LA NACION

Vuelta en globo al mundo de Bagan

- Por agustín Zalazar

Lo único que interrumpe el violeta del amanecer en el claro en medio de la selva son los quemadores de los globos aerostátic­os, con el naranja intermiten­te de sus llamaradas. Kjjjjjjj suenan e iluminan la escena, una fila de globos a medio inflar que se pierden entre la bruma. Kjjjjjjj y pintan la cara de la gente parada tomando café y pateando el piso intentando entrar en calor. Kjjjjjjj y cuento hasta cinco y la oleada de calor me pega en la cara y sonrío.

“El viento está hermoso hoy, pero aún así no puedo controlar adónde va a ir el globo”, dice el piloto, así que sabemos que su vuelo va a ser único e irrepetibl­e. Una francesa octogenari­a abre los ojos y le pregunta asustada por lo bajo a su compañera “¿No puede controlar el globo? ¿Y qué pasa si hay mucho viento?”

“Bueno, seguimos volando y damos la vuelta al mundo”, le responde sonriendo.

Cuando Bagan, en Myanmar, –La Ciudad que Aplasta Enemigos– era la capital del imperio Pagan, entre los siglos XI y XIII, había más de 10.000 templos budistas desparrama­dos en una planicie rarísima, que pasa la mitad del tiempo envuelta en niebla y la otra, en polvo. La gente venía de todos los rincones del mundo, o del mundo conocido al menos, a estudiar gramática, prosodia, fonología, alquimia, hasta que llegaron los mongoles que sólo estudiaron la manera más rápida y efectiva de destruirla, y desde entonces sobrevivió como sitio de peregrinaj­e, sin que se construyer­an más stupas ni pagodas.
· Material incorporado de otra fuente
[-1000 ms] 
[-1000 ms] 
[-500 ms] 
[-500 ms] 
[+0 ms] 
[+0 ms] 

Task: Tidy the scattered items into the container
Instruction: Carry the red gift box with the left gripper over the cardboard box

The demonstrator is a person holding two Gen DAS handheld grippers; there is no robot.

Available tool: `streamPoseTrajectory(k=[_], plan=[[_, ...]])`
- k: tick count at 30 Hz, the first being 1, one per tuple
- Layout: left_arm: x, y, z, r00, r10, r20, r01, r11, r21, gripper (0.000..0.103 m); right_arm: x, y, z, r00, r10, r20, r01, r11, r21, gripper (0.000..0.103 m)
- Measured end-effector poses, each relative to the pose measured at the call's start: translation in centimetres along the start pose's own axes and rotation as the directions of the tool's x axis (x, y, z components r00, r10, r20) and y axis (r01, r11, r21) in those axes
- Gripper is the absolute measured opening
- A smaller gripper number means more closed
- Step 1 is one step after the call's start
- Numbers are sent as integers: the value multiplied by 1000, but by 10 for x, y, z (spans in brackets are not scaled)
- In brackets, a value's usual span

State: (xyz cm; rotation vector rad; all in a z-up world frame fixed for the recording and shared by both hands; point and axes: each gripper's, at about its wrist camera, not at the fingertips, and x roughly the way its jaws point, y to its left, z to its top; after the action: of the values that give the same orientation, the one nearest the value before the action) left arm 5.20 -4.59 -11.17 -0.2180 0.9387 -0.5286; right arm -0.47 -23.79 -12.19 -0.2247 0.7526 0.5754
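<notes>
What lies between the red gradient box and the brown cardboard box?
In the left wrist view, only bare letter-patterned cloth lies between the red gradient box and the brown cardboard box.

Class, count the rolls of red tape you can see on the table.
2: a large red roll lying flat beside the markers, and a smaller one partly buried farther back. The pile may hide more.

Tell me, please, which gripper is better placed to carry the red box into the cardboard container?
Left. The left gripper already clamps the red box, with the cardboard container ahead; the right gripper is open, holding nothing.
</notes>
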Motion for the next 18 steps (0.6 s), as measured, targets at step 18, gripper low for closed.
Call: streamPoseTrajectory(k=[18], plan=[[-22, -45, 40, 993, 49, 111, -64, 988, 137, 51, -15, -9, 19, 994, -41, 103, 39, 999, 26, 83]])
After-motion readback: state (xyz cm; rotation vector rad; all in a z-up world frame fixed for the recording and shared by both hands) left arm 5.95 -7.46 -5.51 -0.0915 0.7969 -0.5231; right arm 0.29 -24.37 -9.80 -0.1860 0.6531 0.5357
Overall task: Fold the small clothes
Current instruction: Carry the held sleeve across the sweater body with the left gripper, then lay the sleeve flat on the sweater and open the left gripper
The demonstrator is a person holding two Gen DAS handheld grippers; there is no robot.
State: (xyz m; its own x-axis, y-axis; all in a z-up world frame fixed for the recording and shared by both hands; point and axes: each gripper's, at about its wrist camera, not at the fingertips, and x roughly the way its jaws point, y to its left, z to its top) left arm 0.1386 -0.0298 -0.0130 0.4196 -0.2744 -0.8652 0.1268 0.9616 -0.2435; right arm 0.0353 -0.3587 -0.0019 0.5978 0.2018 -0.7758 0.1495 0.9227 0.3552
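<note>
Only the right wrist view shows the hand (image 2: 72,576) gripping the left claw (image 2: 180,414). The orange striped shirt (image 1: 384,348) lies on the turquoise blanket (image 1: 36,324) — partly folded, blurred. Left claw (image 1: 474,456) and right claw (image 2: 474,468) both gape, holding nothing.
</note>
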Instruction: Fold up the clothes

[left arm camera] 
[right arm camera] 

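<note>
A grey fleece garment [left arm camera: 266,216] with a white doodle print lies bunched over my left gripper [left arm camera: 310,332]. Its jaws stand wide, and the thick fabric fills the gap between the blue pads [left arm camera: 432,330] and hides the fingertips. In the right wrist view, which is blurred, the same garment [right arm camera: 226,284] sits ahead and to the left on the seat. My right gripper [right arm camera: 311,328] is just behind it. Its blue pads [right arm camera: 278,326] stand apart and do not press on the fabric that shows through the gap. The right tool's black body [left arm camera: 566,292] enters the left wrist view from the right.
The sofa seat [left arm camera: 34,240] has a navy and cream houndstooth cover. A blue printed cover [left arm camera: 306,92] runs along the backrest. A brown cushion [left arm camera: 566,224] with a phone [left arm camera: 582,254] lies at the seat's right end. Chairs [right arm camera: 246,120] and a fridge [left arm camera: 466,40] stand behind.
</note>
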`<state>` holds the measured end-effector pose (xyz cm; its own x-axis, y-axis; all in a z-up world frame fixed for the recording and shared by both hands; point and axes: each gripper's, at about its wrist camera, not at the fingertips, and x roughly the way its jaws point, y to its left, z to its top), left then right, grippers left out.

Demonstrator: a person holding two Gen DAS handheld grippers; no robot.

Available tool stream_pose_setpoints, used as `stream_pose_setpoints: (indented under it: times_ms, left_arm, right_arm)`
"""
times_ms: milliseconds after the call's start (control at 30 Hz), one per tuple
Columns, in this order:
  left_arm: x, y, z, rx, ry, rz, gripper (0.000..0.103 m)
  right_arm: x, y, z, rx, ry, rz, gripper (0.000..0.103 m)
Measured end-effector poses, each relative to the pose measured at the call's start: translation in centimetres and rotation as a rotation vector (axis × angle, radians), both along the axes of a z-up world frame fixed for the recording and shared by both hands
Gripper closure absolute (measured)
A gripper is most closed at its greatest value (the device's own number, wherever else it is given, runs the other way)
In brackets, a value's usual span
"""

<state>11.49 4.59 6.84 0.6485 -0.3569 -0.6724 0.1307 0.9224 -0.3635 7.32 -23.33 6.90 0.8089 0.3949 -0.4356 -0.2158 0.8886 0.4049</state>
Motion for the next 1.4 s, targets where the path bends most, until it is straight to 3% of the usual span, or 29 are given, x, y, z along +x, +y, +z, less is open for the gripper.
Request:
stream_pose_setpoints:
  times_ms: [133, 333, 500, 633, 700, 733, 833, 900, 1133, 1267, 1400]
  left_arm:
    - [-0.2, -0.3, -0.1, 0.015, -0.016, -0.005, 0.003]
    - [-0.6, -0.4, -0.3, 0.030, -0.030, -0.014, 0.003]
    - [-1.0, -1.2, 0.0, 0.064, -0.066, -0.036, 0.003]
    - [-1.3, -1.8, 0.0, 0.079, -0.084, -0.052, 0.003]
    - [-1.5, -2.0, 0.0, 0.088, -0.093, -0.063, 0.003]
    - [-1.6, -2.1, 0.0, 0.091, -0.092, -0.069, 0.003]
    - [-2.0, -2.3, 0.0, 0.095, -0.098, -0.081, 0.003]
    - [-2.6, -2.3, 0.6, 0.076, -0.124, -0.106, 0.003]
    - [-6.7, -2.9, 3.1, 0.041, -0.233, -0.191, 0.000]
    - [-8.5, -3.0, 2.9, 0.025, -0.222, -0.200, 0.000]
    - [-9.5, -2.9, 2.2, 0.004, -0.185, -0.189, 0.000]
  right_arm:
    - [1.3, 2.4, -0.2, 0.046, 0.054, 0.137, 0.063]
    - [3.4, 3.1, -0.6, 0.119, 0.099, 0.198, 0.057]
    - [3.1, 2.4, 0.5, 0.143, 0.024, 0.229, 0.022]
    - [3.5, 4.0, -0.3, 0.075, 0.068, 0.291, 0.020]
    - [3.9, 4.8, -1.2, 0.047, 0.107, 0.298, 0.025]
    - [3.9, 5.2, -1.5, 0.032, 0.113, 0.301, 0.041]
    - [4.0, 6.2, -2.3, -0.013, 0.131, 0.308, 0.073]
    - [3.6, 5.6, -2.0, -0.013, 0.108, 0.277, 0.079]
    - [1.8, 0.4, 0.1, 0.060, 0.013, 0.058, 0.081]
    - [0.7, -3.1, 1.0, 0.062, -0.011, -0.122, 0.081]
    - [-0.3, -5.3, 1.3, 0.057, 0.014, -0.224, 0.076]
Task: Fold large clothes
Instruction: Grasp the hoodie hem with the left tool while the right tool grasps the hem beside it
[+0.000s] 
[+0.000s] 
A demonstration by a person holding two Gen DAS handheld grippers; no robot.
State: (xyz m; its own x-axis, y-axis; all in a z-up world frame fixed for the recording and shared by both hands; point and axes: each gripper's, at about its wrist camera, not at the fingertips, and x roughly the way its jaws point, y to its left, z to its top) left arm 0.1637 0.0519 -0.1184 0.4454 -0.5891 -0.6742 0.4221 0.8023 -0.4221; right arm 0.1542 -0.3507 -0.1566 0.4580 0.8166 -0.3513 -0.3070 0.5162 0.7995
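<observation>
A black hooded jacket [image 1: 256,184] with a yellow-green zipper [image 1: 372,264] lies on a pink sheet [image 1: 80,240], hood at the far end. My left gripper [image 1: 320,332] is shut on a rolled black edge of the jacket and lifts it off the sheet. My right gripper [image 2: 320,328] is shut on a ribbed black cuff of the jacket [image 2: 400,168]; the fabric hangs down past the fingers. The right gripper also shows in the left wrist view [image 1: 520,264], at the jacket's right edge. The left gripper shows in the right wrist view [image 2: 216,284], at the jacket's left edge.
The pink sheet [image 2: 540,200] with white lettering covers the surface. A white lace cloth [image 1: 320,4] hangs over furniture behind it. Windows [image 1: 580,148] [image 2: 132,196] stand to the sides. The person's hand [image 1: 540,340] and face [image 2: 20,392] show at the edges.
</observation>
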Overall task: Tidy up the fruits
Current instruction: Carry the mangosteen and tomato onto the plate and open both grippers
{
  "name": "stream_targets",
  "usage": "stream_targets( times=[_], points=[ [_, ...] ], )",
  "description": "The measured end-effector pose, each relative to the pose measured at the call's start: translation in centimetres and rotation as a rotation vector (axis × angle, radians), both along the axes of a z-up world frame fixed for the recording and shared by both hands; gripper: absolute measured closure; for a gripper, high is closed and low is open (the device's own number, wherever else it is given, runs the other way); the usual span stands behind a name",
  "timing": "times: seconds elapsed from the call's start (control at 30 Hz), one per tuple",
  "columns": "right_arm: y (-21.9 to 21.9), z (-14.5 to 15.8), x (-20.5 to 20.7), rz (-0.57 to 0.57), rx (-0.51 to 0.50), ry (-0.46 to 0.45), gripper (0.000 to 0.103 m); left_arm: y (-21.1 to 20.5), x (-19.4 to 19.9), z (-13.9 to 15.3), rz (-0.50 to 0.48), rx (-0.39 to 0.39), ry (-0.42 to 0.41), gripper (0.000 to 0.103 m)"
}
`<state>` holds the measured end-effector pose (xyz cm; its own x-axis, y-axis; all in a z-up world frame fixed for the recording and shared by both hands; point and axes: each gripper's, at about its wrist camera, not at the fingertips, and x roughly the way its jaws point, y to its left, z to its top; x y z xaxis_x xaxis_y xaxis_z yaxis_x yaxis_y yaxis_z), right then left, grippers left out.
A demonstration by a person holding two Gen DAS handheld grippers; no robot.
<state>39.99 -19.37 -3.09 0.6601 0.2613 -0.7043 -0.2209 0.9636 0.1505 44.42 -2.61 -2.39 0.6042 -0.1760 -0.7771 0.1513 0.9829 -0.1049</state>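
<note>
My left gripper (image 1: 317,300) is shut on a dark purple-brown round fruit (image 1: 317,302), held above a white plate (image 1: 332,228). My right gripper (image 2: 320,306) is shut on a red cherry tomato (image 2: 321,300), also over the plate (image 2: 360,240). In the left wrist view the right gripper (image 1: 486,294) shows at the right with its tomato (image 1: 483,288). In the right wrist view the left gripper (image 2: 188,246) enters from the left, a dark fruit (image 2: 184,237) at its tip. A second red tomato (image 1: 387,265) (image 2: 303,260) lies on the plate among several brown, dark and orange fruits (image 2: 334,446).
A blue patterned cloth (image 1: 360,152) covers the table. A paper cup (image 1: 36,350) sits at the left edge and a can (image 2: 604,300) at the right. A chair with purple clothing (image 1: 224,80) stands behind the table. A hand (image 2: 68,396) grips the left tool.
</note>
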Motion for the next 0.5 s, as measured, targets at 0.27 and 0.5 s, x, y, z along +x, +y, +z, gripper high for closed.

Bagan seguiría dormida en medio de la selva durante siglos, con sus miles de templos huecos desgastánd­ose mientras veían al imperio inglés conquistan­do a Burma y convirtién­dola en el país más rico del sudeste asiático. Mientras tanto, cientos de terremotos (400, entre 1900 y 1975) enterraron estatuas de Buda y de Shiva y una serie de juntas militares corruptas convirtier­on al país que ahora llaman Myanmar en el más pobre del sudeste asiático.

Las violacione­s a los derechos humanos de las juntas militares hicieron que el mundo organice boicots turísticos. Los intentos desesperad­os por renovar y mantener los templos hizo que su aplicación para ingresar a la lista de sitios protegidos de Unesco fuera rechazada año tras año por no usar materiales apropiados ni respetar los estilos originario­s, por más que pareciera que un lugar tan surreal debería ser el más famoso de la tierra.

Hoy Bagan es una colección de un par de miles de templos que varían en tamaño desde una cabina telefónica hasta una catedral, desparrama­dos en la selva. De los miles que hay, muy pocos permiten el acceso a las terrazas y están llenos de vendedores y gente que se apiña para ver el amanecer y el atardecer. Algunos son custodiado­s por familias que tienen las llaves y las pasan de padres a hijos. No hay mucho más para hacer que ver el amanecer y el atardecer, y pasar las horas muertas andando en moto por ese paisaje mitad desierto, mitad selva sin que nunca se vaya la sensación de incredulid­ad, de que no puede ser que exista un lugar así, que los templos estén ahí, infinitos.

Desde el aire se ve la planicie entera. Los pocos templos a cuyas terrazas se puede acceder después del terremoto de agosto del año pasado están llenos de gente viendo el amanecer, y el resto de los templos chicos, despreciab­les, finitos. Entre cada Kjjjjjjjj de los quemadores ensayo un juego, e intento contar cuántos hay, pero casi tan rápido como empiezo freno. Mejor creer que son diez mil, que son cien mil. Mejor creer que el globo va a dar la vuelta al mundo.